メール送信時のパラメータを設定します。あなたの使い易さに合わせて設定してください。以下は代表的な設定例です。

  1. [ただちに送信]:チェックマークを外しておくと、新規メッセージ作成の画面で[送信]ボタンが[キューに入れる]に変わります。例えば、インターネットにつなぐ前にEUDRA PROを立ち上げて、送信のメールを全部書いてキューにいれます。インターネットへつないだ後で、[ファイル]→[送信待ちメールの送信]を選択して一括してメールを送ります。通信費を節約できます。

  2. [ワードラップ]:テキストに自動的に[改行]記号を入れます。1行の文字数は全角38文字です。受信した方の読みやすさのためには、ONにした方が無難でしょう。共同作業などでテキストを送信するときは、受信側で改行がない方が編集しやすいですからOFFにします。
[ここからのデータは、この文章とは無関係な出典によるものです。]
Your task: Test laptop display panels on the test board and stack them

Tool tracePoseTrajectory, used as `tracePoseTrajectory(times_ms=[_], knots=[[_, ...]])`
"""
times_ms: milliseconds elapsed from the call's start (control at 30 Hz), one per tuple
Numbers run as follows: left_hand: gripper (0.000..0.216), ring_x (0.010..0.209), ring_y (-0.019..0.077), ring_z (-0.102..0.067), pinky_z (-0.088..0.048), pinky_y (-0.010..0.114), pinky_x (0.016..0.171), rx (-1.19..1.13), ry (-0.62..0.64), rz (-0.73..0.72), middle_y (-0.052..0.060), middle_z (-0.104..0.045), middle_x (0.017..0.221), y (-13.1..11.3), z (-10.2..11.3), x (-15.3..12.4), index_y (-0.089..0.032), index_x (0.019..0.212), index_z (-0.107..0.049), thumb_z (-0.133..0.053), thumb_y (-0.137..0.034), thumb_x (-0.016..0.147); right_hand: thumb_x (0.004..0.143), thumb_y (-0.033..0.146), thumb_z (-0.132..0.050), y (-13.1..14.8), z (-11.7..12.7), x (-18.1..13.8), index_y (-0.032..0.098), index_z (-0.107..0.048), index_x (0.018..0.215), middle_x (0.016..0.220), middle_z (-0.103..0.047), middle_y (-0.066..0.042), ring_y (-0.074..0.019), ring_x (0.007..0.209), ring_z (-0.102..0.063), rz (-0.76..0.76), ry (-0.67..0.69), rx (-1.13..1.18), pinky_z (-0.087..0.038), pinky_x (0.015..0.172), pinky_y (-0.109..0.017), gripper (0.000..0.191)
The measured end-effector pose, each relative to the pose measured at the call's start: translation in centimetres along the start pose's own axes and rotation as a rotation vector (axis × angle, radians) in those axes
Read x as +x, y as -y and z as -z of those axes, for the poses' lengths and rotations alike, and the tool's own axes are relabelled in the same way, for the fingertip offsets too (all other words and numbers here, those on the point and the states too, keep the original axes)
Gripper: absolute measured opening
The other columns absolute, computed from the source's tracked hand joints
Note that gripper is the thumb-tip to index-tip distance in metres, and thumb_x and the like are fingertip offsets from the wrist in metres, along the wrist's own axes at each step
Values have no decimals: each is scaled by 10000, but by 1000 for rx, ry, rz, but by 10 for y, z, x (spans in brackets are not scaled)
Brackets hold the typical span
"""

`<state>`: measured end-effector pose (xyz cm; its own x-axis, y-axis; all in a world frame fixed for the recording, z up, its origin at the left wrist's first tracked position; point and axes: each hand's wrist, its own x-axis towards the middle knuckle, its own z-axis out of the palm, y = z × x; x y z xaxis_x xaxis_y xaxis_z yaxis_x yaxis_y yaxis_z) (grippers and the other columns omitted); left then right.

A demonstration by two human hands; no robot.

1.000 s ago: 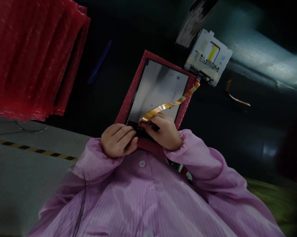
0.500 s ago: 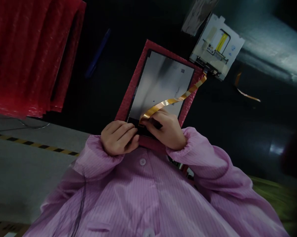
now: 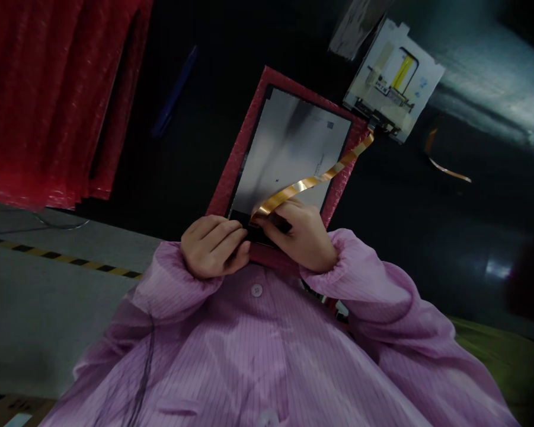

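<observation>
The grey flat panel (image 3: 293, 148) shows a smooth, satin back with a soft sheen; the gold-coloured flex ribbon (image 3: 311, 182) is thin glossy film that catches the light; the red bubble-wrap pouch (image 3: 242, 154) is dimpled, shiny plastic, as are the stacked red bubble-wrap bags (image 3: 48, 89). The dark tabletop (image 3: 427, 237) looks smooth and reflective; the pink striped smock (image 3: 249, 356) is fine, matt woven cloth.

Dim overall; bench (image 3: 427, 237) near black. Display panel (image 3: 293, 148) shows soft grey glare w/ dark shadow band near top. Flex cable (image 3: 311, 181) across panel glints gold. Left of panel: red bubble-wrap bags (image 3: 48, 101) soft, smeared. Upper right of panel: pale sheen. Frame edges bent, fisheye.
</observation>
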<state>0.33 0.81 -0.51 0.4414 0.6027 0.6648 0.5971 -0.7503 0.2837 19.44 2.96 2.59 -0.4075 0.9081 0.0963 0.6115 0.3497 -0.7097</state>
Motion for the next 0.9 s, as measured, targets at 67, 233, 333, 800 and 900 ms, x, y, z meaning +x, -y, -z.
tracePoseTrajectory(times_ms=[67,233,333,800,900], knots=[[72,614,169,-613,-496,284,545,-9,4,-1,51,-701,727,0,0,0,-134,828,-640,-597,-184,797,885,221,-565,0,-1,0,129,-698,871,886,-692,-11,-37,832,-616,0,-6,-12,-461,724,-142,162],[115,615,173,-616,-497,292,546,19,14,-5,58,-707,744,0,0,0,-121,871,-660,-595,-188,806,896,219,-541,-3,-2,-2,138,-689,844,884,-691,-12,-52,852,-616,74,-34,-89,-463,743,-156,177],[177,638,176,-632,-513,295,563,64,52,-51,61,-716,774,0,3,0,-108,933,-679,-608,-215,810,912,231,-520,-3,-2,-2,142,-699,864,919,-696,-14,-53,875,-621,76,-1,-85,-467,763,-156,206],[259,700,169,-655,-567,301,637,163,86,-167,53,-731,853,1,5,-8,-114,1031,-703,-655,-231,805,911,230,-507,-2,0,-2,126,-702,883,947,-691,-36,-43,857,-606,-41,82,11,-451,739,-152,223],[249,699,166,-657,-565,302,650,166,69,-175,52,-730,848,2,5,-8,-116,1027,-704,-636,-226,815,907,219,-514,-3,0,-2,128,-704,883,922,-693,-28,-40,838,-604,-23,74,12,-445,723,-148,212]])
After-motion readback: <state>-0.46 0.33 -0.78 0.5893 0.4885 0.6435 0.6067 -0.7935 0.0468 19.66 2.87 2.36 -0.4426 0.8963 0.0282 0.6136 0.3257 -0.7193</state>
OFFは[新規メッセージ作成]画面で、メッセージごとにアイコンで指定できます。

  3. [送信メールの保存]:ONにしましょう。送信したメールのコピーがパソコンに残ります。

  4. [署名を使用]:ONにしましょう。使い方は5.5.2項で説明します。

(h)以上で、電子メールを使うための基本的な設定は終わりです。とりあえず5.3節と5.4節へ進み、メールを送信・受信してみましょう。その後で、少し高度な使い方を5.5節から5.7節で説明します。